__Work task__
Every line of the listing below must be printed again exactly, apart from its pictures.

Dataset extract Start Marker

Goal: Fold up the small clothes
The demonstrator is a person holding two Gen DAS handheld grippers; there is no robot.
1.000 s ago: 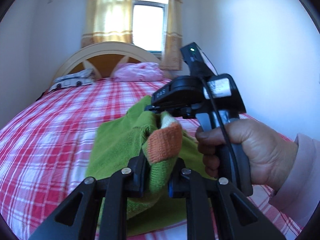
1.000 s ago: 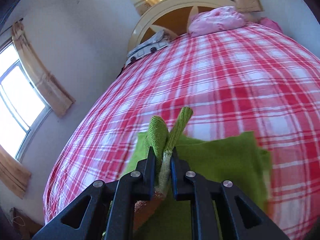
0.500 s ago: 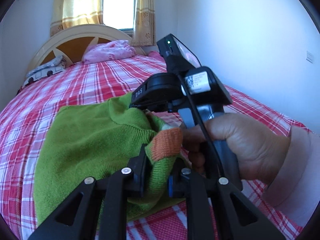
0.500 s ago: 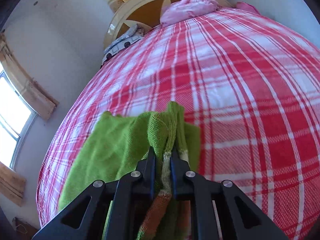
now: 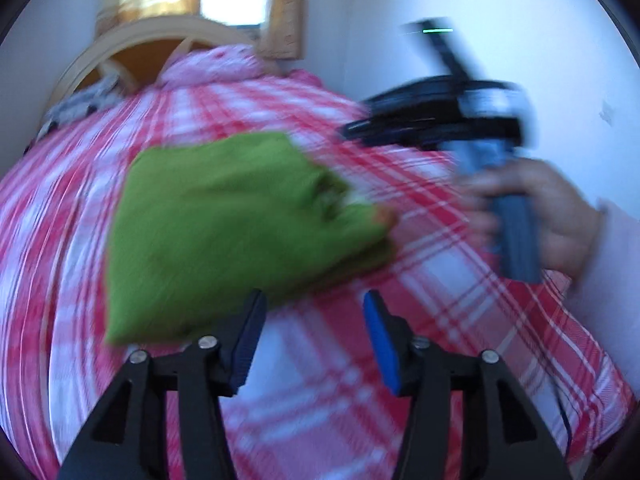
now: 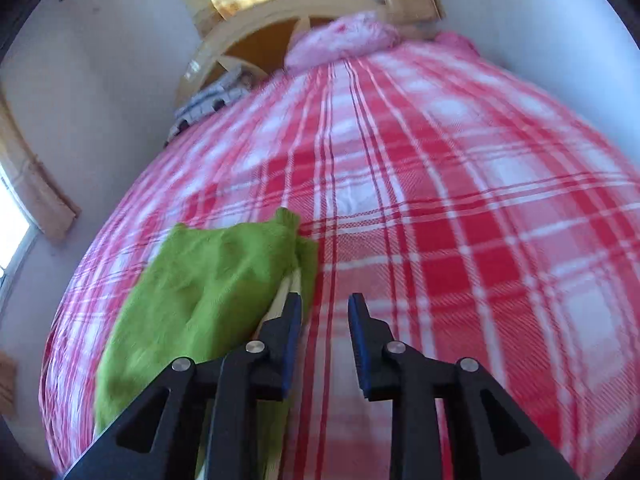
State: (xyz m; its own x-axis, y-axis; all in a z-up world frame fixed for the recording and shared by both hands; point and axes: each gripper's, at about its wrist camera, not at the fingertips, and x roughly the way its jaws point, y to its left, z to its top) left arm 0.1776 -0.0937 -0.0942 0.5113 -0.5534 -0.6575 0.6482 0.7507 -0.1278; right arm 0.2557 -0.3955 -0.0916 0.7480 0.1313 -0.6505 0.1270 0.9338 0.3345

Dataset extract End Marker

__Expected answer__
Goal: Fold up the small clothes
The demonstrator is a person holding two Gen DAS handheld grippers; there is no robot.
1.000 s ago: 
1.000 s ago: 
0.500 s ago: 
0.500 s ago: 
now: 
now: 
State: (xyz m; its own x-axis, y-axis; all in a z-up world frame fixed for the recording and shared by both hands; point and axes: each gripper's, at about its wrist camera, not at the fingertips, and x roughly the way its jaws point, y to its left, z to its top) left arm 0.1776 -0.0937 -0.0942 0.5113 -0.5534 -0.6575 0.6482 0.7507 -0.1278; right arm 0.2557 -0.3955 -0.0916 0.7480 0.1313 -0.6505 0.1270 0.9338 0.3345

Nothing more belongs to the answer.